Il y a des écrivains trop admirables

« Oui, Stifter est incroyable. C’est un des grands de la narration allemande de tous les siècles. Mais prenez, par exemple, Ernst Jünger : il a écrit de belles choses, il y a des paragraphes magnifiques dans ses Chasses subtiles où il dit les papillons, les choses de la nature, le cosmos de l’homme, mais il a vraiment cette maladie de se sentir obligé de conclure chaque paragraphe où il écrit ses phrases comme un vol de colibri, par un « Maintenant on peut voir avec cette chose-là que la nature », etc. Il joue.

Goethe ne l’a jamais fait ou quand il a fait des conclusions, c’est toujours vers la lumière, alors que chez Jünger, tout est fermé.

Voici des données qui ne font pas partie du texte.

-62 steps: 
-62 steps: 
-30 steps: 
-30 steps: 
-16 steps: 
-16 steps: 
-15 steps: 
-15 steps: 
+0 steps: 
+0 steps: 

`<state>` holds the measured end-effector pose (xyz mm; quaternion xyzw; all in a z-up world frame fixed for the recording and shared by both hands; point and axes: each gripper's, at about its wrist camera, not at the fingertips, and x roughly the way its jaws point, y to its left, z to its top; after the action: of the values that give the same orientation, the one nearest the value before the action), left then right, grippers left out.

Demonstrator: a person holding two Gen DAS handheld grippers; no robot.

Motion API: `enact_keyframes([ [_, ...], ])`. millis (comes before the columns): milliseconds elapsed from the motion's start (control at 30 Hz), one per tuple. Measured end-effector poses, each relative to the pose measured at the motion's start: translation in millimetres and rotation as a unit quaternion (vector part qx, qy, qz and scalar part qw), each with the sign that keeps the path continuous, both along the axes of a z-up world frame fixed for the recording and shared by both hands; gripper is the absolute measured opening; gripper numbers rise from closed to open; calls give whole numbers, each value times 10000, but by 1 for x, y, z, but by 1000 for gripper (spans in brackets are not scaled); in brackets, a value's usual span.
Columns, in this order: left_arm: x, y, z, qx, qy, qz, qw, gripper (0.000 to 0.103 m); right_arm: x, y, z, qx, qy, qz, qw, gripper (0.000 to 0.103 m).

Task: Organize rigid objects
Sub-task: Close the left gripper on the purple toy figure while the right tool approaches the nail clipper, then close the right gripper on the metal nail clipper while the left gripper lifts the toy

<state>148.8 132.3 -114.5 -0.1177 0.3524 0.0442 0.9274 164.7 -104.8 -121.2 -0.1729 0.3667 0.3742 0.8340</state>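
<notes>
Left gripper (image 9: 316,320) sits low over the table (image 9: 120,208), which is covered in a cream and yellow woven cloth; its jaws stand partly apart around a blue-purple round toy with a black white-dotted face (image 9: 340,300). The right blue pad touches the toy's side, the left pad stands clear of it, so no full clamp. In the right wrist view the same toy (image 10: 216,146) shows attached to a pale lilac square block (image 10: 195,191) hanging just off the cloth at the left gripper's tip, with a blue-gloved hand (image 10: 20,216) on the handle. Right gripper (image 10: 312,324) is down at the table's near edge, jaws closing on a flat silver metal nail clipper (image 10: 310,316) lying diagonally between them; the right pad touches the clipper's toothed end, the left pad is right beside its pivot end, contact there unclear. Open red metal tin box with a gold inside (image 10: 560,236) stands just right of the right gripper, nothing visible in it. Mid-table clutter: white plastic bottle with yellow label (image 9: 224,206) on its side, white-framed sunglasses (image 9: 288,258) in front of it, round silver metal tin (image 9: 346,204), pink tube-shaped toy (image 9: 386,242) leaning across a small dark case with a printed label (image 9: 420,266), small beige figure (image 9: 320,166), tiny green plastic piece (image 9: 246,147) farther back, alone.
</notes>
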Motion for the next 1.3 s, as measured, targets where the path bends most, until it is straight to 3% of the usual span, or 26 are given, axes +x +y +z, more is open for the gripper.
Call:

Jünger, c’est comme un système fermé. Toutes ses observations, qui sont parfois admirables, sont trop admirables. Moi, je n’aime pas admirer. J’aime bien être touché, sentir l’osmose avec celui qui écrit. Certes, lui aussi est en osmose avec le monde qu’il décrit, mais d’une manière trop admirable pour me toucher. Il y a des écrivains trop admirables comme chez vous, en France, Pierre Michon. Il écrit tellement bien qu’il écrit comme un cardinal. Il se met dans la vie des autres, et dit : « Maintenant je vois la vie. » On est embêté par cela. C’est contre mon instinct d’écrivain. Il y a tellement d’attitudes d’écrivains et aussi tant de structures du récit qui se touchent. »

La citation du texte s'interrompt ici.